Building partnerships for universal access: increasing civil society’s capacity and sustainability
(Satellite SUSAT32)
XVII International AIDS Conference, Mexico City
Sunday 3 August 2008
13.30–15.30
Skills building room 3
To explore the expanding role of civil society in scaling up national responses to reach universal access to HIV services. Critically assess the financial and technical support available to support capacity building for a sustained community based response.

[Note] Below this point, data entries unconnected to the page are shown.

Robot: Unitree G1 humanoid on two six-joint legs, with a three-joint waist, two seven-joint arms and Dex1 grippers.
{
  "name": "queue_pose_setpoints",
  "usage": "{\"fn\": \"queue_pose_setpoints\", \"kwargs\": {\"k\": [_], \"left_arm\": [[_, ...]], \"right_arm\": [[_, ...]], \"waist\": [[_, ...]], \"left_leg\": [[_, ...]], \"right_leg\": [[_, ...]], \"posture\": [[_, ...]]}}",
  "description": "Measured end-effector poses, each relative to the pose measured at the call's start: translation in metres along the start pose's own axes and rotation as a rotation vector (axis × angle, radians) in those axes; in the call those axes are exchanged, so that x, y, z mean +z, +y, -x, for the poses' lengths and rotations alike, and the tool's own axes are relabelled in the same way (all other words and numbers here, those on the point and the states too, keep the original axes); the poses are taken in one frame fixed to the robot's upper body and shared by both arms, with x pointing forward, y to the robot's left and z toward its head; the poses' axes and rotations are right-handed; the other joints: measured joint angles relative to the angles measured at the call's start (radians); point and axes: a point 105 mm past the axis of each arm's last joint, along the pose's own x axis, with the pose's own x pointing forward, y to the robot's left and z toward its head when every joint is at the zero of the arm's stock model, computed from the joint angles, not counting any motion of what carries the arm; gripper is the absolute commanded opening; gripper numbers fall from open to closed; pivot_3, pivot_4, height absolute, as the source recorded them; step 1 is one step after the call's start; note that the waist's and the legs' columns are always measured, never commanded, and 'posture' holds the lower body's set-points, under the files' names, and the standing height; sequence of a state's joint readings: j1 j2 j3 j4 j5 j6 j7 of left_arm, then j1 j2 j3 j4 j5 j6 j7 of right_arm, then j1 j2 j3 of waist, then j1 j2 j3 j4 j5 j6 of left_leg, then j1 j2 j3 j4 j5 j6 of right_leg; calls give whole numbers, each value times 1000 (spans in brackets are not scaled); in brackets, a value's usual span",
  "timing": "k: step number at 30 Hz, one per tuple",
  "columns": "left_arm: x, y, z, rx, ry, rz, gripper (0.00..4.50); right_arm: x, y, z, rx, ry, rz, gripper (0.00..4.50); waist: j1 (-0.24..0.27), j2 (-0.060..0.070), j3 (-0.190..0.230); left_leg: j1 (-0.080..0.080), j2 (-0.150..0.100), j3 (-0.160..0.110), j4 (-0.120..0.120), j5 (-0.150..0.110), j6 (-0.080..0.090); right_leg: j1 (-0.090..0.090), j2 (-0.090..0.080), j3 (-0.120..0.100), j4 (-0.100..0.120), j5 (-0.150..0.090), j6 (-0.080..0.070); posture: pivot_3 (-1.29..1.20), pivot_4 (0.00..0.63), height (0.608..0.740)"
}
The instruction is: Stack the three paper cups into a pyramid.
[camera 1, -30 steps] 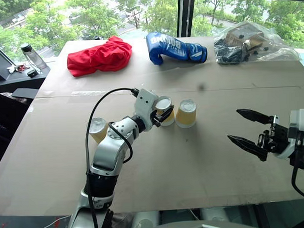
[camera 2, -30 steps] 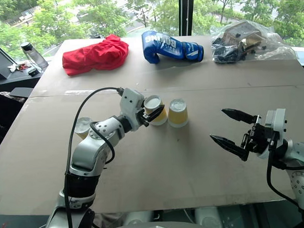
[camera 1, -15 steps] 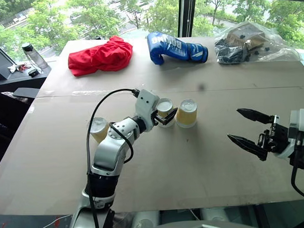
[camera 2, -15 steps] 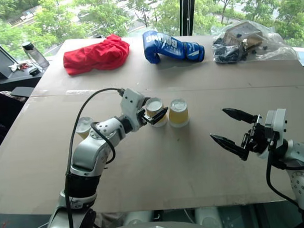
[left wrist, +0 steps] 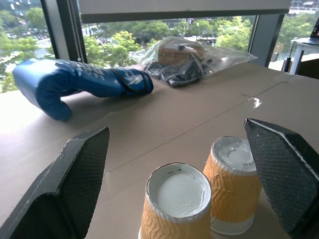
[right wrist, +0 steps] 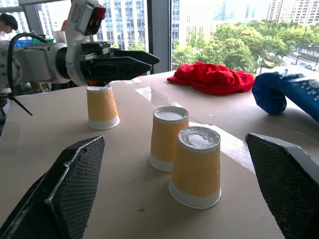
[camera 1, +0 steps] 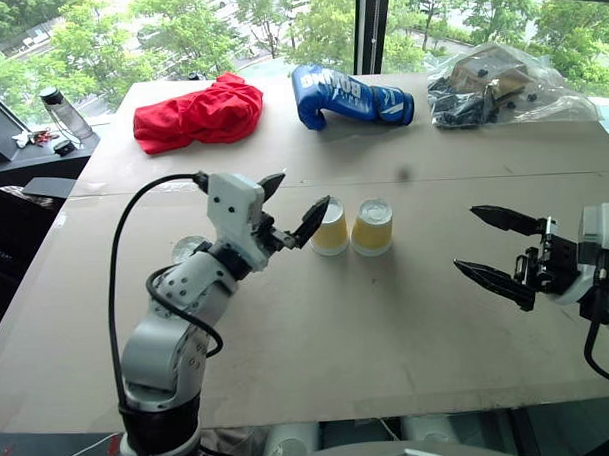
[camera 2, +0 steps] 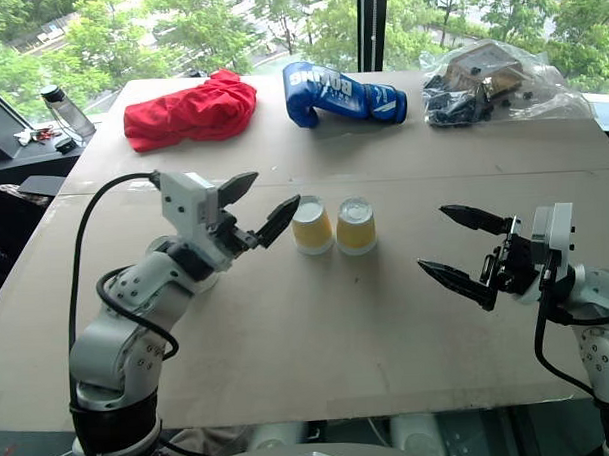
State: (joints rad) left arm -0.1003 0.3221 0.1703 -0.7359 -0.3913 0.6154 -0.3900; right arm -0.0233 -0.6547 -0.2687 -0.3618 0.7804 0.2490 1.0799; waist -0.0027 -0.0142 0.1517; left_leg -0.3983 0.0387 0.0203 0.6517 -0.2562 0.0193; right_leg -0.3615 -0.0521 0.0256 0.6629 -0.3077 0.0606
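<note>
Two of the paper cups stand upside down and side by side at mid-table, the left cup [camera 1: 331, 230] close beside the right cup [camera 1: 373, 227]. A third paper cup [right wrist: 102, 107] stands upside down further left, mostly hidden behind my left arm in the eye views. My left gripper [camera 1: 295, 196] hovers open just left of and above the pair, with nothing between its fingers [left wrist: 79, 174]. Off to the right of the cups, my right gripper [camera 1: 468, 239] is open and empty, pointing toward them.
A red cloth [camera 1: 198, 114], a blue boxing glove [camera 1: 350, 94] and a plastic bag of parts [camera 1: 505, 86] lie along the far edge of the cardboard-covered table [camera 1: 388, 325]. A bottle [camera 1: 65, 111] stands on a side surface at the far left.
My left gripper opened, let go of the left cup beside the other one, and pulled back up and to the left. The right gripper stayed put.
</note>
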Motion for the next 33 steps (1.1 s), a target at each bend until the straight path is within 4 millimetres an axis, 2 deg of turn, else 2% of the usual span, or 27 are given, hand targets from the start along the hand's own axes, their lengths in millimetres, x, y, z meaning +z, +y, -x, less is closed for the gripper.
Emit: {"fn": "queue_pose_setpoints", "kwargs": {"k": [3,4,8,13,16,21,26,33], "left_arm": [[0,9,16,119,-5,0,4416],[-3,13,27,199,7,-2,4416],[-24,18,62,399,107,18,4416],[-43,18,87,492,187,21,4416],[-56,24,88,500,199,25,4416],[-59,36,84,512,155,2,4416],[-60,37,85,528,119,-12,4416],[-59,43,100,619,112,-64,4416]], "right_arm": [[2,0,-8,30,-27,-16,4500],[2,1,-12,48,-37,-28,4500],[2,3,-20,98,-45,-42,4500],[5,4,-25,131,-47,-43,4500],[6,4,-27,149,-49,-39,4500],[6,5,-27,165,-45,-40,4500],[1,7,-22,159,-28,-60,4500],[-2,8,-19,152,-22,-65,4500]], "waist": [[0,0,0],[0,-1,0],[2,-1,0],[2,-1,0],[4,-1,-1],[4,-1,-1],[4,0,-1],[-2,-1,-1]], "left_leg": [[0,0,0,0,0,1],[0,0,0,1,0,1],[0,-1,-1,1,-1,1],[1,-1,-1,0,-1,1],[1,-1,0,0,-1,1],[1,-1,0,1,-1,1],[1,-1,0,0,-1,1],[1,-1,0,0,-1,1]], "right_leg": [[1,0,0,0,0,0],[2,-1,0,-1,0,0],[2,-1,1,-1,0,0],[2,-1,1,-1,0,-1],[2,0,-1,0,0,-1],[2,-1,0,-1,0,-1],[2,-1,0,-1,0,-1],[2,-1,0,-1,0,-1]], "posture": [[0,150,740],[0,150,740],[0,150,740],[0,150,740],[0,150,740],[0,150,740],[0,150,740],[0,150,740]]}}
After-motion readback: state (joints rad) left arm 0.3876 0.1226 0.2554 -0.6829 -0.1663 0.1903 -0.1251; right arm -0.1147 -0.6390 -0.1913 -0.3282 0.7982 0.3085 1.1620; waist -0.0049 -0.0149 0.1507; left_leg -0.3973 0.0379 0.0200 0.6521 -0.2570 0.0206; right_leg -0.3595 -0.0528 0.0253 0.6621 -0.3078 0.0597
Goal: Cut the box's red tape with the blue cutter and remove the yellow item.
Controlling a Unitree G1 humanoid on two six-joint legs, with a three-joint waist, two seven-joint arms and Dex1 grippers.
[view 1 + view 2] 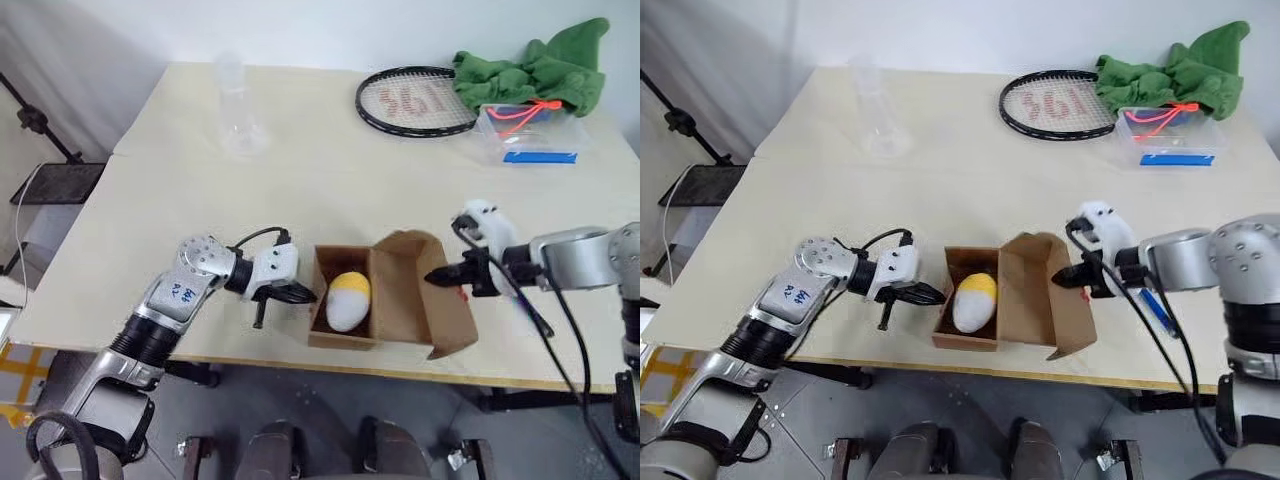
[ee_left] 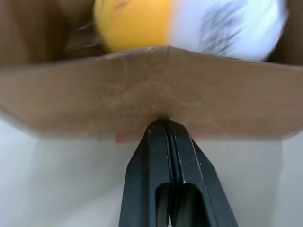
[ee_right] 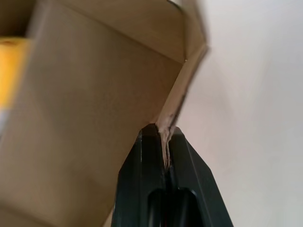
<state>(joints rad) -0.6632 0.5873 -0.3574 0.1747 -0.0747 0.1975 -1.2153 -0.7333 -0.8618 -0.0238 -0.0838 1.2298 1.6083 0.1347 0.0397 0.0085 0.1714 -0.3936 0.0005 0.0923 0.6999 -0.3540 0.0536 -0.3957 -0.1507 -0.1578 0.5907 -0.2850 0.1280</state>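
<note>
Box (image 1: pixel 390 300) is open, right gripper (image 1: pixel 437 276) pinching its flap, left gripper (image 1: pixel 300 294) clenched empty at the wall; next: grab yellow ball (image 1: pixel 348 300).

Box (image 1: pixel 395 300): top open, free from above to the yellow item (image 1: pixel 348 300). Sides blocked: left gripper (image 1: pixel 308 295) at left wall, right gripper (image 1: pixel 436 277) pinching raised flap. Mid-table bare.
</note>
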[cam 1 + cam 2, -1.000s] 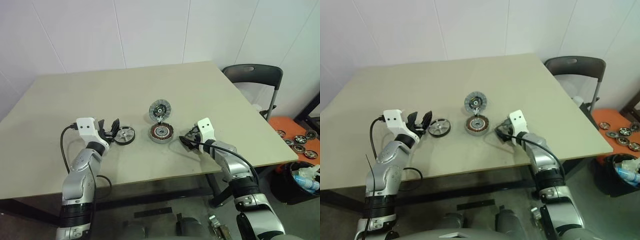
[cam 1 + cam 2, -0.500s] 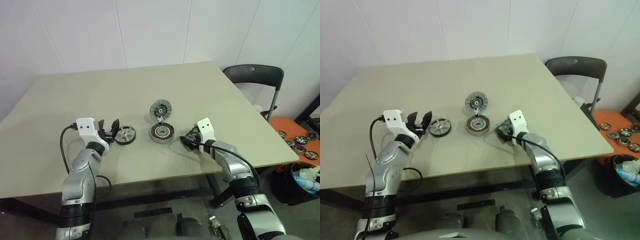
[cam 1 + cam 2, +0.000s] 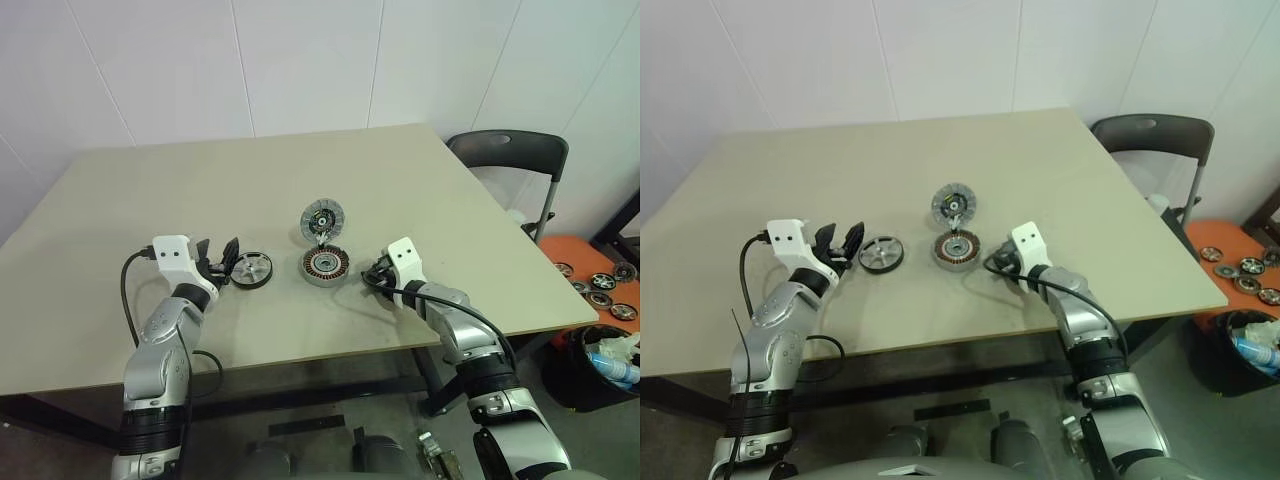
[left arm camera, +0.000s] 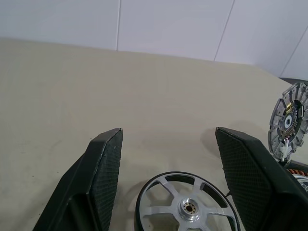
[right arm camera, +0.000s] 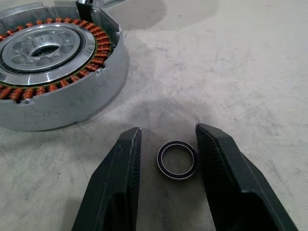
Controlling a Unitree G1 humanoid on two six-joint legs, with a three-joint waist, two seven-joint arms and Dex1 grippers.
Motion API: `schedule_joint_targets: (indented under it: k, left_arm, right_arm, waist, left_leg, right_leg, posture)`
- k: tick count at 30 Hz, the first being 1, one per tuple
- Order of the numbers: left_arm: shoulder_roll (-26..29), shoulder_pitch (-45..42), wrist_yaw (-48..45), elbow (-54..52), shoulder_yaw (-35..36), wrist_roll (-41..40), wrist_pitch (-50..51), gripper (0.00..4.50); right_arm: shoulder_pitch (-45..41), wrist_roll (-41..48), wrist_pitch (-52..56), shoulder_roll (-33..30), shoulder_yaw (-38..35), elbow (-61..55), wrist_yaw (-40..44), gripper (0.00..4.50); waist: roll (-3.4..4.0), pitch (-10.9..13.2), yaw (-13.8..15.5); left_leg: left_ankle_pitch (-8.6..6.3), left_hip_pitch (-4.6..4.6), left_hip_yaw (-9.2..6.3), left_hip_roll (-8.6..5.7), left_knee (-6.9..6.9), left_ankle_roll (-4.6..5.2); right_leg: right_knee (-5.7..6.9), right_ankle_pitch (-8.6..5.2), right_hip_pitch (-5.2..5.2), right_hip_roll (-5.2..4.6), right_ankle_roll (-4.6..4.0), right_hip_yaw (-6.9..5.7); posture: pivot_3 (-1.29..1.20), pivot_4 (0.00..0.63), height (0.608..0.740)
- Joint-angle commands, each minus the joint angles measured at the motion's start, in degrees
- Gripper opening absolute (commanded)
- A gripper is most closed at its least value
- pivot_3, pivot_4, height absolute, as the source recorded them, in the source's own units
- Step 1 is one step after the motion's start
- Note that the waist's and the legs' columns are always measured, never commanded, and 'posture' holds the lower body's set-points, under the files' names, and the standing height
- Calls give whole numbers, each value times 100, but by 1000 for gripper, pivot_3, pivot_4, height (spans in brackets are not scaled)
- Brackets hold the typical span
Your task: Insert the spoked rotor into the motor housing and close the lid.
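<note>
The spoked rotor (image 3: 250, 270) lies flat on the table, a silver wheel with a dark rim. My left gripper (image 3: 220, 262) is open just behind it, and the rotor (image 4: 185, 207) sits low between its fingers (image 4: 103, 168). To the rotor's right stands the motor housing (image 3: 324, 266) with coppery windings, and its ribbed lid (image 3: 321, 218) stands upright at the far edge. On the housing's right, my right gripper (image 5: 168, 131) is low over the table. Its fingers (image 5: 120, 183) are narrowly apart on either side of a small black ring (image 5: 177, 160) that lies flat.
The tan table (image 3: 200, 180) runs wide behind the parts; its front edge is close to both arms. A dark chair (image 3: 510, 150) stands at the right corner. On the floor to the right are an orange tray with small wheels (image 3: 600, 280) and a black bin (image 3: 590, 370).
My right gripper's fingers have drawn closer together around the small black ring. The left arm, the rotor, the housing and the lid have not moved.
</note>
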Motion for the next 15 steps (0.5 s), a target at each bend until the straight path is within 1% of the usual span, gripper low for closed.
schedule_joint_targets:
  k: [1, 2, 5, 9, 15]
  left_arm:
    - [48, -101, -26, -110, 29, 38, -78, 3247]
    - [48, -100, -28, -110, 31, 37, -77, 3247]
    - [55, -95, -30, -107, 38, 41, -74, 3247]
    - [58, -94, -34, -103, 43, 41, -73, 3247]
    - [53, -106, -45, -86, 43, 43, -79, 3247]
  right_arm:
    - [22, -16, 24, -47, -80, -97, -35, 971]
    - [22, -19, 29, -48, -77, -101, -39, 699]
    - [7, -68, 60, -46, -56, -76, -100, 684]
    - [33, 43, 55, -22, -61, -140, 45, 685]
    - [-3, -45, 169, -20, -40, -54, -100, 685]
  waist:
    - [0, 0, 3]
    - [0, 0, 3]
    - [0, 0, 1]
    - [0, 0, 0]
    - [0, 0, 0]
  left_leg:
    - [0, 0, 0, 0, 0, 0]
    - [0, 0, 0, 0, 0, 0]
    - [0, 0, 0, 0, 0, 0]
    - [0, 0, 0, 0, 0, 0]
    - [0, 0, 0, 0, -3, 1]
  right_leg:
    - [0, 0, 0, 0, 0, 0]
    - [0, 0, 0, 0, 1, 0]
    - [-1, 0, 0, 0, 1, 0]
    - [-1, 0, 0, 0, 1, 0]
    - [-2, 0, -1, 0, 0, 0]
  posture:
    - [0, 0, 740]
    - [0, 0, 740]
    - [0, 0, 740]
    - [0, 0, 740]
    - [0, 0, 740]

Despite increasing resources for HIV/AIDS, progress towards universal access to HIV services are undermined by insufficient resources and by the failure to get resources to hardest hit communities. Civil society has increasingly proven its capacity to manage the funds from large funding mechanisms such as the Global Fund to Fight AIDS, TB and Malaria (the Global Fund), the World Bank’s Africa Multi-Country HIV/AIDS Program (MAP) and the President's Emergency Plan for AIDS Relief (PEPFAR). Civil society organisations (CSO’s) and community based organisations (CBO’s) continue to play a vital role in delivering services to communities and those hardest to reach, both geographically and socially.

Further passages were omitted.